**Exercise requirements**
Write out the whole listing word for word.

==== Given information ====

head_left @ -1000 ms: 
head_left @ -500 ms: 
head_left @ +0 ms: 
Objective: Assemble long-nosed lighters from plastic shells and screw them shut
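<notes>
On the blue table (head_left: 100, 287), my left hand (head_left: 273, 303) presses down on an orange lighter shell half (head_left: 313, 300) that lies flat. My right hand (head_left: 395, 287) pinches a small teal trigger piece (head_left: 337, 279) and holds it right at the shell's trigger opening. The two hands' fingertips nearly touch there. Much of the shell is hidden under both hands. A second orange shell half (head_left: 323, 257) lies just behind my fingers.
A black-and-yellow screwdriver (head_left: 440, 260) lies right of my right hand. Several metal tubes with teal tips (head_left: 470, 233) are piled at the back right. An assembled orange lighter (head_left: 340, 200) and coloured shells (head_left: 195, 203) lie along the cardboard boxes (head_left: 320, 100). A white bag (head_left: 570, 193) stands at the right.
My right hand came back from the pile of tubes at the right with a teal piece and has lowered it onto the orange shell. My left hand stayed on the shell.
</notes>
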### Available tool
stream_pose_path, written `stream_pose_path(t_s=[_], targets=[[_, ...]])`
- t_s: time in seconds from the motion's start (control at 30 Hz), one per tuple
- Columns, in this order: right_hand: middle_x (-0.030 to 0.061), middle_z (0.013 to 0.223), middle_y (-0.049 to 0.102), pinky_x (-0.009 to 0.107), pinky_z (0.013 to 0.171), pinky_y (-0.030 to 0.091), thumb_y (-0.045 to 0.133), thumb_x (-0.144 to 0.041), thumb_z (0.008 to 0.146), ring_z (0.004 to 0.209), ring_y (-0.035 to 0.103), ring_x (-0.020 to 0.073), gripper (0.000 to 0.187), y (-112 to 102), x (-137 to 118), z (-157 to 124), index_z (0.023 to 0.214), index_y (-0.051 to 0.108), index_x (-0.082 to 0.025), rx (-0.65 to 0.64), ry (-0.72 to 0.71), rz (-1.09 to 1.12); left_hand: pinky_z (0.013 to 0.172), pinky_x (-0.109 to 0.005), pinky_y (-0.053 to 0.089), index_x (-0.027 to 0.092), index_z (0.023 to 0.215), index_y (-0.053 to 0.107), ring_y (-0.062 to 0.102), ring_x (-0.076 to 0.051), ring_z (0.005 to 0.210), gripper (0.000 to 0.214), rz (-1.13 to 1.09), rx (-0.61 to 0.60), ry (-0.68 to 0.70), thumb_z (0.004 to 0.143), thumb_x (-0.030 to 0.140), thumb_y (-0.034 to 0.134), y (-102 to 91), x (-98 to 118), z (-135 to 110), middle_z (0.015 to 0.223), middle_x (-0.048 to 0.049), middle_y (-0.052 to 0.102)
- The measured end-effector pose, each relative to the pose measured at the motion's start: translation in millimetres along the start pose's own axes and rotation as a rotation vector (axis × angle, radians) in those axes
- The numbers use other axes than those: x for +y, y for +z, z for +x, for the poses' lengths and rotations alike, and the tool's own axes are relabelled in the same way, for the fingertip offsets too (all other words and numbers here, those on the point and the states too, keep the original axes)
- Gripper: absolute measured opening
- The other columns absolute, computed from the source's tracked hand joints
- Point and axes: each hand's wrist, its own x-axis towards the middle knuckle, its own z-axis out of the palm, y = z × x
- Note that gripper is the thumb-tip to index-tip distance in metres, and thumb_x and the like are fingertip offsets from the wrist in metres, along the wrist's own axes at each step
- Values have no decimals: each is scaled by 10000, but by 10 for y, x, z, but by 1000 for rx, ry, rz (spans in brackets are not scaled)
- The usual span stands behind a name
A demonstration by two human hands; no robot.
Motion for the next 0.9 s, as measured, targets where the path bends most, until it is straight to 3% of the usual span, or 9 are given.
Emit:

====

**Written response**
head_left @ -1000 ms: 
head_left @ -500 ms: 
head_left @ +0 ms: 
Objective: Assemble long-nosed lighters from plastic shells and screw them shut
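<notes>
On the blue table (head_left: 100, 287), my left hand (head_left: 273, 303) presses down on an orange lighter shell half (head_left: 313, 300) that lies flat. My right hand (head_left: 395, 287) pinches a small teal trigger piece (head_left: 337, 279) and holds it right at the shell's trigger opening. The two hands' fingertips nearly touch there. Much of the shell is hidden under both hands. A second orange shell half (head_left: 323, 257) lies just behind my fingers.
A black-and-yellow screwdriver (head_left: 440, 260) lies right of my right hand. Several metal tubes with teal tips (head_left: 470, 233) are piled at the back right. An assembled orange lighter (head_left: 340, 200) and coloured shells (head_left: 195, 203) lie along the cardboard boxes (head_left: 320, 100). A white bag (head_left: 570, 193) stands at the right.
My right hand came back from the pile of tubes at the right with a teal piece and has lowered it onto the orange shell. My left hand stayed on the shell.
</notes>
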### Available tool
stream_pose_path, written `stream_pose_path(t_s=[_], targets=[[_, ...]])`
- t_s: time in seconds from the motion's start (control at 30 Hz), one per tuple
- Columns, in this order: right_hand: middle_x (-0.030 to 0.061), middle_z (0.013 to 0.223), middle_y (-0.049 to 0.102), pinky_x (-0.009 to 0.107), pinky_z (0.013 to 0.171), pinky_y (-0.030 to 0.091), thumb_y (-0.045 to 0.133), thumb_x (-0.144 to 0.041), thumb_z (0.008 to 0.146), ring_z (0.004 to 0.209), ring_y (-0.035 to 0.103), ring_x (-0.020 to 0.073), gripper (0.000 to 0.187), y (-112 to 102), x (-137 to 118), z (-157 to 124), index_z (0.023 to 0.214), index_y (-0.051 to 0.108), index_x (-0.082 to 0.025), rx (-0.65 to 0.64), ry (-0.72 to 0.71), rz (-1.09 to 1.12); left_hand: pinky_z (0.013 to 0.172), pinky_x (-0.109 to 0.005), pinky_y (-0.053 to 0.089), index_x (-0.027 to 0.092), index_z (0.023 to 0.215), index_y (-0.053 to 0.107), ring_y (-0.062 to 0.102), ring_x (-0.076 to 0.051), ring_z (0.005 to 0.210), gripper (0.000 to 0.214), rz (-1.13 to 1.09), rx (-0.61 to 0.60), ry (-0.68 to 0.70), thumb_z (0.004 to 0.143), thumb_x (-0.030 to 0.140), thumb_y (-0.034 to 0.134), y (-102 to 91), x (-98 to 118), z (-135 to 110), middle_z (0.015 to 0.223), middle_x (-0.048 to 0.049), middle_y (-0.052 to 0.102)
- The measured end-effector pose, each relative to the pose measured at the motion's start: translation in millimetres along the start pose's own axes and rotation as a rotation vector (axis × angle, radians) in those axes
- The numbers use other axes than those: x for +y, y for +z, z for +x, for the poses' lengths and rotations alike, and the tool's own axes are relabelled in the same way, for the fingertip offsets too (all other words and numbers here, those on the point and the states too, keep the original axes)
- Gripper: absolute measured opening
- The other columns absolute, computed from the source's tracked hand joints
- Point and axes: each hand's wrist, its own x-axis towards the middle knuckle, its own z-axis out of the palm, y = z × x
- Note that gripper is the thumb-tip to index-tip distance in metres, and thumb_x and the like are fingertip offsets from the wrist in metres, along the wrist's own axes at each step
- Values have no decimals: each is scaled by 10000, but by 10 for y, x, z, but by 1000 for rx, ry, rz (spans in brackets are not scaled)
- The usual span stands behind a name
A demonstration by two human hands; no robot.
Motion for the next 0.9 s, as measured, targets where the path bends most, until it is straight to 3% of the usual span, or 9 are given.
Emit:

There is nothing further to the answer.